Grenoble Ecole de Management (GEM) in France has developed “21 Days: The Innovation Quest,” a new serious game designed to teach master’s level and executive education students six dimensions of innovation. The game is inspired by research that indicates that it takes at least 21 days of repetitive activity for an individual to establish a new routine or learn a new skill.

Photo courtesy of Grenoble Ecole de Management 

Students play the board game version of 21 Days. (Photo courtesy of  Grenoble
Ecole de Management)

In the game, players are stranded on a virtual island where they are given 21 tubes and a diary. Each day, they open a tube containing a scroll inscribed with that day’s 15-minute mission, which they must complete using limited resources. Each mission is designed to teach a key component of innovative thinking. After 21 days, players will have completed six hours of training. The game is available in an online version or as a hard-copy board game, which looks similar to the Advent calendars used by many to count down the days until Christmas.;

The board game is meant for executive education students, explains Hélène Michel, a professor at GEM who specializes in innovation management and the development of serious games.

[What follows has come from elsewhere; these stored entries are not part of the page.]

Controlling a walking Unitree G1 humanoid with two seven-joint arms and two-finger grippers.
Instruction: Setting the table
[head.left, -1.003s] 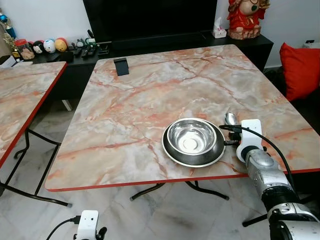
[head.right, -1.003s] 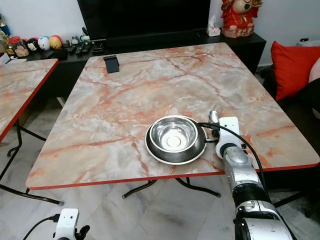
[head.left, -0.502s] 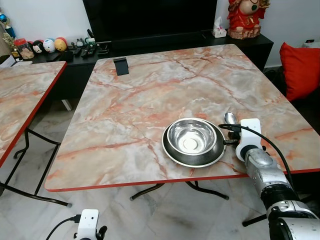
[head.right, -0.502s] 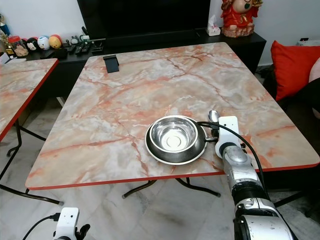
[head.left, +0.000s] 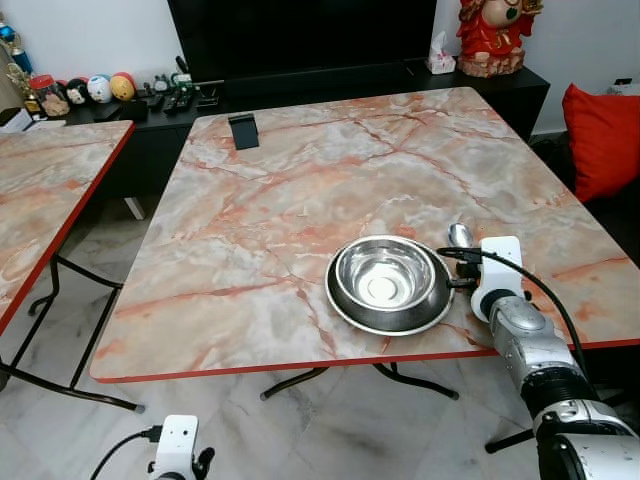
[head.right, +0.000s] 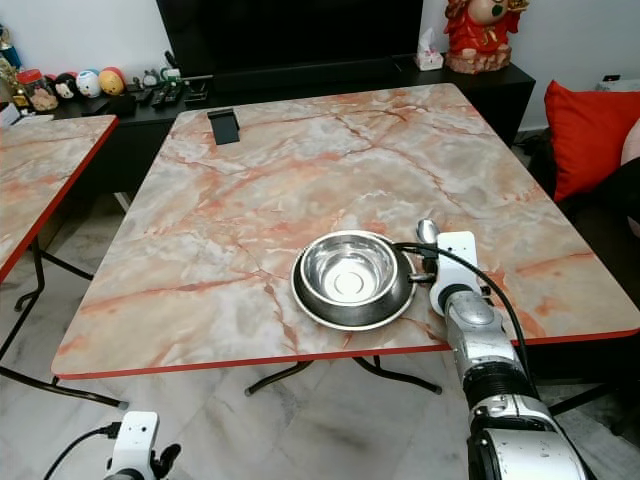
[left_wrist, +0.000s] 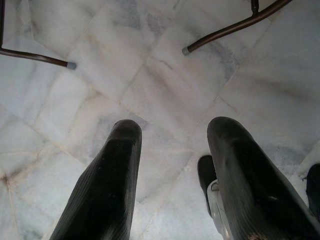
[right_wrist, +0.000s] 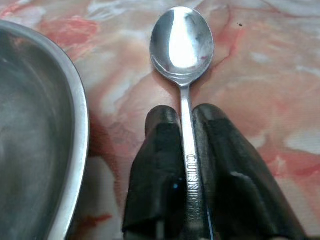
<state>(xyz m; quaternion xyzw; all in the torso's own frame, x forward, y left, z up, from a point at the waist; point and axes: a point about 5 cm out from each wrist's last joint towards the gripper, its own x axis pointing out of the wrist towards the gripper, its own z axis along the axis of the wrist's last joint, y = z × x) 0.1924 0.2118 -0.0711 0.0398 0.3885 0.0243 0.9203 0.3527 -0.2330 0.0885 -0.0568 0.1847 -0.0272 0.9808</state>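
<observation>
A steel bowl (head.left: 383, 275) sits in a dark-rimmed steel plate (head.left: 345, 304) near the front edge of the marble table (head.left: 300, 200). Just right of the plate lies a silver spoon (right_wrist: 182, 45), its bowl (head.left: 460, 236) pointing away from me. My right gripper (right_wrist: 186, 125) is shut on the spoon's handle, low over the tabletop beside the plate's rim (right_wrist: 80, 135). My left gripper (left_wrist: 172, 150) hangs open over the floor below the table's front left.
A small black stand (head.left: 242, 132) sits at the table's far left edge. A second marble table (head.left: 50, 190) stands to the left. Behind are a dark TV console with figurines (head.left: 95, 92), a red statue (head.left: 490, 35) and a red cushion (head.left: 603, 135) at the right.
</observation>
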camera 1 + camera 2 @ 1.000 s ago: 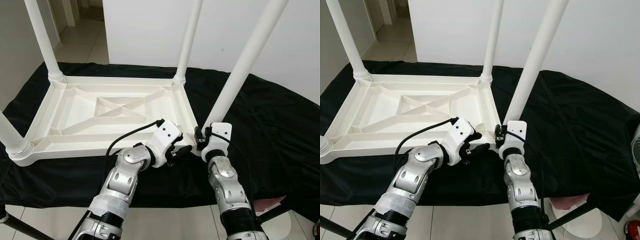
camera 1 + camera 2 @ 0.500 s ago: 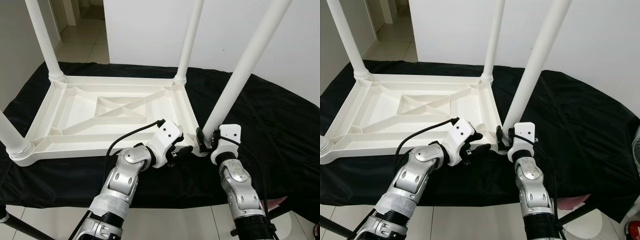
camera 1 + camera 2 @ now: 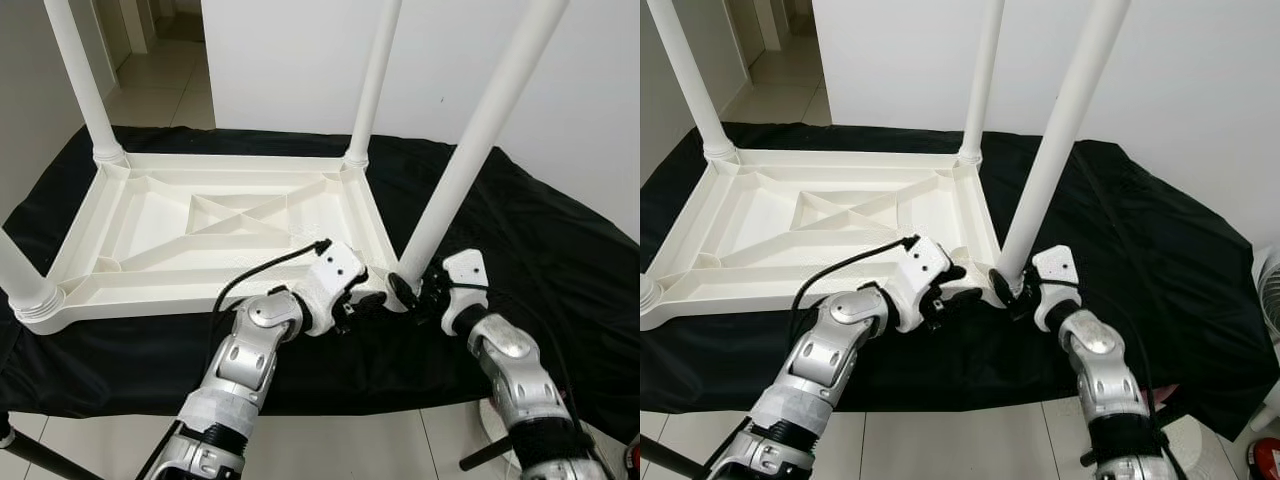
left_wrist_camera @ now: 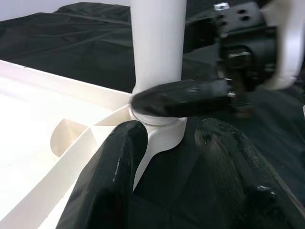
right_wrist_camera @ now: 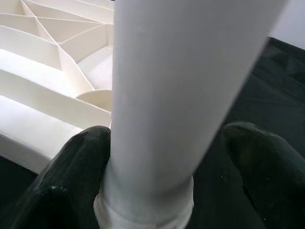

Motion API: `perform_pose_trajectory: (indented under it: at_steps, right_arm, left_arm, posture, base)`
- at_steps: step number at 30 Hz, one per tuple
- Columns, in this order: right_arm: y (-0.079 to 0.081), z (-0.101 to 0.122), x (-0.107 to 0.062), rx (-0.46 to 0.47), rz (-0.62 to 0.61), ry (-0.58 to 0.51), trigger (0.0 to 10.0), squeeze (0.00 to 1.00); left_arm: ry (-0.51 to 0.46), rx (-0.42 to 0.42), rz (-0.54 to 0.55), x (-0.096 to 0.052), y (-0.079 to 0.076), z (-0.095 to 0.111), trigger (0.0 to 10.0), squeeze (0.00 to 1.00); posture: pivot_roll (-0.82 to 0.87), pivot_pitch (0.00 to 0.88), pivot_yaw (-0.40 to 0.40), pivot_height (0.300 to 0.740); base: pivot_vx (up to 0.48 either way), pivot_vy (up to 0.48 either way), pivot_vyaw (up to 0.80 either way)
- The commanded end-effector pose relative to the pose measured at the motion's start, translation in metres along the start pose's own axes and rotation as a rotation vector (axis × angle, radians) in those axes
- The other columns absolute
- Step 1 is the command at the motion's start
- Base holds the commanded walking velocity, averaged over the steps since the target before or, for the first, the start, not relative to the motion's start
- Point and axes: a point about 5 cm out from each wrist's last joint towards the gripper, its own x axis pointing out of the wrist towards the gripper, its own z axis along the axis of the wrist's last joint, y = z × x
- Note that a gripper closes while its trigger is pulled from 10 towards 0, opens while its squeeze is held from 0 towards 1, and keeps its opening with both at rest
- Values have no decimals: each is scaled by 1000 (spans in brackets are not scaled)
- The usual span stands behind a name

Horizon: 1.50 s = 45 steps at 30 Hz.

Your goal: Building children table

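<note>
A white children's table lies upside down on a black cloth. Its near right leg rises at a slant from the near right corner. My right gripper is shut on the base of this leg, one finger on each side, and the leg stands between the black fingers. My left gripper is at the same corner, open. Its fingers straddle the corner rim, one over the table and one over the cloth, just short of the leg's socket.
Three more white legs stand upright: far left, far right and near left. A white wall rises right behind the cloth. Tiled floor runs off at the back left. A dark stand leg crosses the floor below.
My right wrist has swung round to the right of the leg's base, with the fingers staying on the leg. The left gripper has kept its place at the corner.
</note>
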Motion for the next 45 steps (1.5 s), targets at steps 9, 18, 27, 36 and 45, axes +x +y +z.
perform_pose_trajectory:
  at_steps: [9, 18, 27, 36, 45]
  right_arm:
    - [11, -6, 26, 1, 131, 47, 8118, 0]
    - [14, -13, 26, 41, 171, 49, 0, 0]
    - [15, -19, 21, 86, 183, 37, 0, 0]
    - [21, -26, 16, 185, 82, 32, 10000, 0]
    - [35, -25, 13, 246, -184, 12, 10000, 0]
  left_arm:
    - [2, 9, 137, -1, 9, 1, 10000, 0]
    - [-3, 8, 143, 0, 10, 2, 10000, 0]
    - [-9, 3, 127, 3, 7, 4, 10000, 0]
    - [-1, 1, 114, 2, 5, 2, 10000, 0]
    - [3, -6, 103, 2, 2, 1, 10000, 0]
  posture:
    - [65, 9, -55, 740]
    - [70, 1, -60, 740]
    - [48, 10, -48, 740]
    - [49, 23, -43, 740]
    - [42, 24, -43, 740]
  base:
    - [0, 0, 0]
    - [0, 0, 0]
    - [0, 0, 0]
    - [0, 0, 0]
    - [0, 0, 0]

Michel mentions one group of managers at a large insurance company who have played the game as part of a group. “After each session, the board game is given to a new participant, so each game is traveling around the world. As the participants interact with the game, taking information and giving new information, they build a community of players sharing the same view on innovation,” she says. “In game design, we say, ‘You come for the game, you stay for the guild!’”

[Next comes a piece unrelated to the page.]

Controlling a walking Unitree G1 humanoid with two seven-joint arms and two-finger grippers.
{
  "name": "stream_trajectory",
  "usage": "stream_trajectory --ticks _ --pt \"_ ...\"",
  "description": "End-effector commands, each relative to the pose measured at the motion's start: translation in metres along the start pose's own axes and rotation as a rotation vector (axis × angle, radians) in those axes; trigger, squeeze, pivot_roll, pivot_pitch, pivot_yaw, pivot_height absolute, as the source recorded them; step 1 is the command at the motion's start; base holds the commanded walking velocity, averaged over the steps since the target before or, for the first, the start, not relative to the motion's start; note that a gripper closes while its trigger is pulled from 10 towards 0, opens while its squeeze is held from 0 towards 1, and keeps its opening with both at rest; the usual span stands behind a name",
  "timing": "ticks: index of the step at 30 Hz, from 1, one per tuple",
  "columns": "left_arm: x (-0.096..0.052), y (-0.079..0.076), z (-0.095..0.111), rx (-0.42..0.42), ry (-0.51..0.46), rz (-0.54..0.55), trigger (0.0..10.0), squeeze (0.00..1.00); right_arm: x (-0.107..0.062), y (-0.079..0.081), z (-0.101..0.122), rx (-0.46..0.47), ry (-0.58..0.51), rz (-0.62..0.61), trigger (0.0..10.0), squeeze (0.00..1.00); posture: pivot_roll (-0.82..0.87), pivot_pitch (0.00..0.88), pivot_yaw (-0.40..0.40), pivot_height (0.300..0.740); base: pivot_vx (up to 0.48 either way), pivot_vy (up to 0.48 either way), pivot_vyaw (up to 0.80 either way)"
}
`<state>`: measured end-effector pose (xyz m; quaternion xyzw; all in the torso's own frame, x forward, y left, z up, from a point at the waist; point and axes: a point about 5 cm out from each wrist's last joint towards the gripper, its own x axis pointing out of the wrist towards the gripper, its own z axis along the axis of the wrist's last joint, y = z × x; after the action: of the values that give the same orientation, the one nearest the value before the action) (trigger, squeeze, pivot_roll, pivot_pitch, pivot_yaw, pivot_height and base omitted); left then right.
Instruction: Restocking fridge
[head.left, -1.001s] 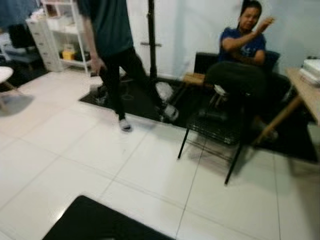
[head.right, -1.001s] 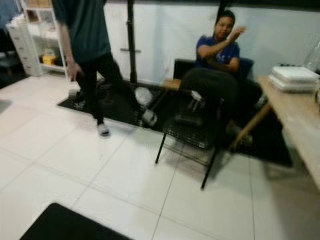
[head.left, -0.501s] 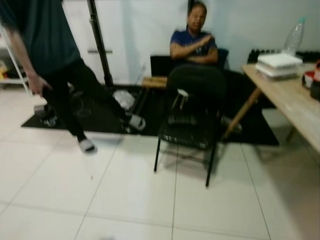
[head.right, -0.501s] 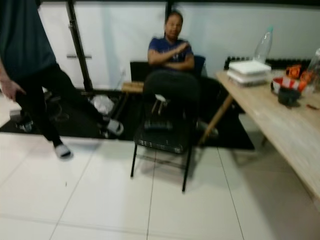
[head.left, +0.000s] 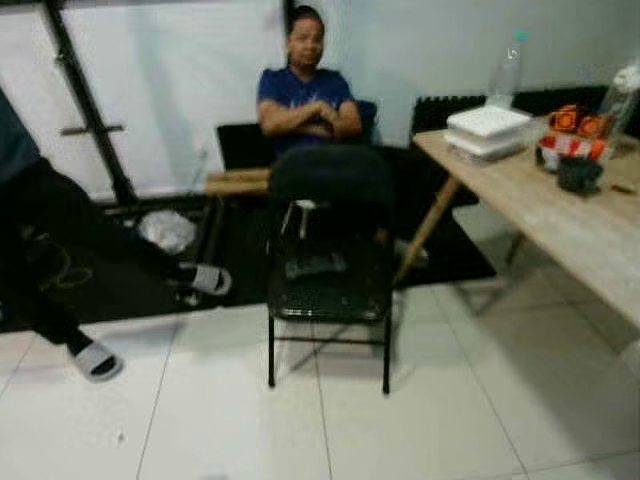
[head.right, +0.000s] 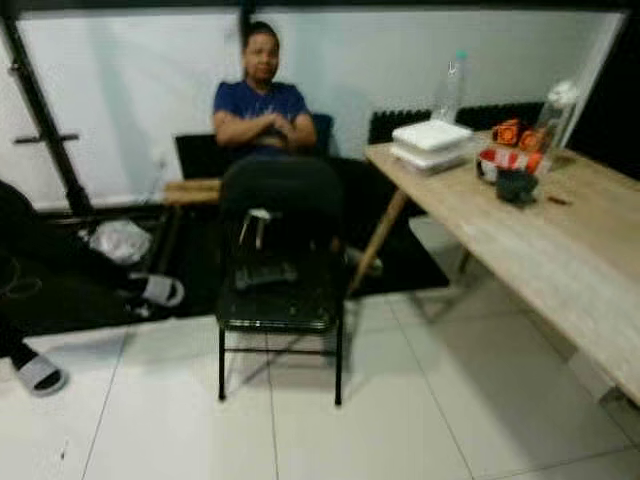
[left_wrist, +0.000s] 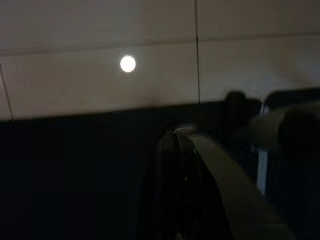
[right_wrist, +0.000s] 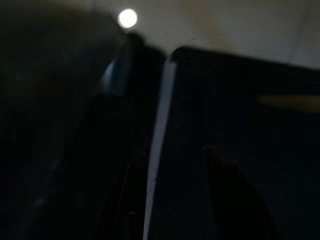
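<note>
Left eye view: a black folding chair (head.left: 328, 250) stands on white floor tiles (head.left: 450, 400). Behind it a person (head.left: 303, 95) sits with arms crossed. Another person's leg and slipper (head.left: 95, 358) show at the left edge. On the right a wooden worktop (head.left: 560, 215) carries white boxes (head.left: 487, 128), a clear bottle (head.left: 507, 70), a dark cup (head.left: 578, 174) and orange packets (head.left: 568, 120).

Right eye view: the same scene, the worktop nearer.

Left wrist view: dark; the left claw (left_wrist: 182, 190) hangs above tiles, fingers seemingly together.

Right wrist view: very dark; the right claw (right_wrist: 170, 200) has its fingers apart, holding nothing.

The bottle likely handles light, smooth and slightly slippery; gripping its body mid-height seems safest.
</note>
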<state>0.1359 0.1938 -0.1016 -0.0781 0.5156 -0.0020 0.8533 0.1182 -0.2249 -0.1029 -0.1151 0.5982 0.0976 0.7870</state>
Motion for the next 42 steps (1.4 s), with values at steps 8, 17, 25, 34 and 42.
stream_trajectory --ticks 8,17,25,34,42 --pt "-0.0024 0.0037 -0.0122 -0.032 0.028 0.027 10.0 0.00 0.0012 0.0050 0.0020 0.002 -0.005 0.008 10.0 0.00 -0.10 0.000 0.028 0.740 0.069 0.000 -0.76" --pt "-0.0025 0.0038 -0.0121 -0.030 0.028 0.028 10.0 0.00 0.0012 0.0051 0.0020 0.004 -0.006 0.009 10.0 0.00 -0.10 0.000 0.028 0.740 0.000 0.000 -0.76" --pt "-0.0024 0.0036 -0.0122 -0.027 0.027 0.027 10.0 0.00 0.0011 0.0049 0.0018 0.005 -0.007 0.009 10.0 0.00 -0.10 0.000 0.028 0.740 0.000 0.000 -0.76" --pt "-0.0024 0.0034 -0.0125 -0.026 0.028 0.028 10.0 0.00 0.0011 0.0047 0.0015 0.003 -0.006 0.008 10.0 0.00 -0.10 0.000 0.027 0.740 0.000 0.000 -0.76" --pt "-0.0024 0.0032 -0.0127 -0.023 0.029 0.028 10.0 0.00 0.0010 0.0044 0.0019 0.008 -0.016 0.002 10.0 0.00 -0.10 0.000 0.026 0.740 0.000 0.000 -0.57"
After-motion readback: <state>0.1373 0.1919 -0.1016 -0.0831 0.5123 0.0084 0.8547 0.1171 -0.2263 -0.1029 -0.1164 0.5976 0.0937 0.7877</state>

The digital version is meant for graduate-level students. In December of 2017, for example, 1,000 students in GEM’s master of innovation management program played the virtual version of the game. The students received daily email notifications to complete that day’s task.

Since then, developers have integrated “21 Days” into Microsoft Outlook’s Calendar. When “21 Days” becomes part of the daily to-do tasks on each player’s own calendar, “it aims to make innovation a routine,” Michel emphasizes. The game acts as a behavioral “nudge,” she adds, that encourages players to embrace and adopt more innovative behaviors and mindsets.

The first version of “21 Days” was developed in the OpenLab Ideas Laboratory, also based in the city of Grenoble, in collaboration with Low Tech Lab, a collaborative research project; Suez, a company that helps organizations manage resources more sustainably; and GEM’s research Chair for Public Trust in Health.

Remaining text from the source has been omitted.